BEGIN TASK DATA

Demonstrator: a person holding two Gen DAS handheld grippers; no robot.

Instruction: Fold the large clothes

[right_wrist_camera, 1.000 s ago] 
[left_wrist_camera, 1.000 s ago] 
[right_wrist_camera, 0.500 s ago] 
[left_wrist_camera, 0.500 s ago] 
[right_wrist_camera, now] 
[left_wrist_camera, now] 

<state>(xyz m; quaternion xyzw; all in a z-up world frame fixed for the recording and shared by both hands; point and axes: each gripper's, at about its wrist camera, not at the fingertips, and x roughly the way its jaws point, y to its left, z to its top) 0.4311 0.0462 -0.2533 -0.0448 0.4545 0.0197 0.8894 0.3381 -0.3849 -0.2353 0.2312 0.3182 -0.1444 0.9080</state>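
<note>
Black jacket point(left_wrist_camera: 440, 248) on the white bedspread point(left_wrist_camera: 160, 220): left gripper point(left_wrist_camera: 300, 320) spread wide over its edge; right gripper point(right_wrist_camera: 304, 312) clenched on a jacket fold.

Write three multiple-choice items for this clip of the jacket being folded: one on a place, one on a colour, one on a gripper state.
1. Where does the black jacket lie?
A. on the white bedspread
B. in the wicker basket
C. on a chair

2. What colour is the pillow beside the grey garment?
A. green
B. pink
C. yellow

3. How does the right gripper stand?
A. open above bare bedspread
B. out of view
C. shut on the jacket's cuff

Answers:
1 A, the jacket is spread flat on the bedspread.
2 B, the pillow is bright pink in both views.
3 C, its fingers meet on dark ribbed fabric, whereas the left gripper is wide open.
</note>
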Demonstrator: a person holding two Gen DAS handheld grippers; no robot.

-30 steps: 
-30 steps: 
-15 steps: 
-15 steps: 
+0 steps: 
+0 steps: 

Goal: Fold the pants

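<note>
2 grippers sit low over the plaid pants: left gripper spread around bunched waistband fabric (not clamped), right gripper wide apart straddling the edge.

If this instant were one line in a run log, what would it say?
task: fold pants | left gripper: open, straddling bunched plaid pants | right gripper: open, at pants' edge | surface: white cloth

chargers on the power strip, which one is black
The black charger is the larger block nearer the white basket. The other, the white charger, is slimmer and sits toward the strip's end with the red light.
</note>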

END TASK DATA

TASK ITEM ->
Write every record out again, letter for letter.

RESULT ->
Demonstrator: a person holding two Gen DAS handheld grippers; no robot.

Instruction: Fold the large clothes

[right_wrist_camera, 1.000 s ago] 
[left_wrist_camera, 1.000 s ago] 
[right_wrist_camera, 0.500 s ago] 
[left_wrist_camera, 0.500 s ago] 
[right_wrist_camera, now] 
[left_wrist_camera, now] 

<state>(xyz m; quaternion xyzw; all in a z-up world frame fixed for the recording and shared by both hands; point and axes: each gripper's, at about its wrist camera, not at the fingertips, and x roughly the way its jaws point, y to its left, z to its top) 0.4311 0.0462 -0.2533 -0.0448 0.4545 0.0197 0.8894 0.3381 -0.3849 -0.2353 0.2312 0.3182 -0.1444 0.9080</state>
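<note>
Black jacket point(left_wrist_camera: 440, 248) on the white bedspread point(left_wrist_camera: 160, 220): left gripper point(left_wrist_camera: 300, 320) spread wide over its edge; right gripper point(right_wrist_camera: 304, 312) clenched on a jacket fold.

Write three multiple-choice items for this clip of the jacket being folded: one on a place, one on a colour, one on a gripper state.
1. Where does the black jacket lie?
A. on the white bedspread
B. in the wicker basket
C. on a chair

2. What colour is the pillow beside the grey garment?
A. green
B. pink
C. yellow

3. How does the right gripper stand?
A. open above bare bedspread
B. out of view
C. shut on the jacket's cuff

Answers:
1 A, the jacket is spread flat on the bedspread.
2 B, the pillow is bright pink in both views.
3 C, its fingers meet on dark ribbed fabric, whereas the left gripper is wide open.
</note>
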Demonstrator: a person holding two Gen DAS handheld grippers; no robot.

-30 steps: 
-30 steps: 
-15 steps: 
-15 steps: 
+0 steps: 
+0 steps: 

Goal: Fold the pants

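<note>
2 grippers sit low over the plaid pants: left gripper spread around bunched waistband fabric (not clamped), right gripper wide apart straddling the edge.

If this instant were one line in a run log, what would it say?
task: fold pants | left gripper: open, straddling bunched plaid pants | right gripper: open, at pants' edge | surface: white cloth

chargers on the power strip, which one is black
The black charger is the larger block nearer the white basket. The other, the white charger, is slimmer and sits toward the strip's end with the red light.
</note>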

That makes the output complete.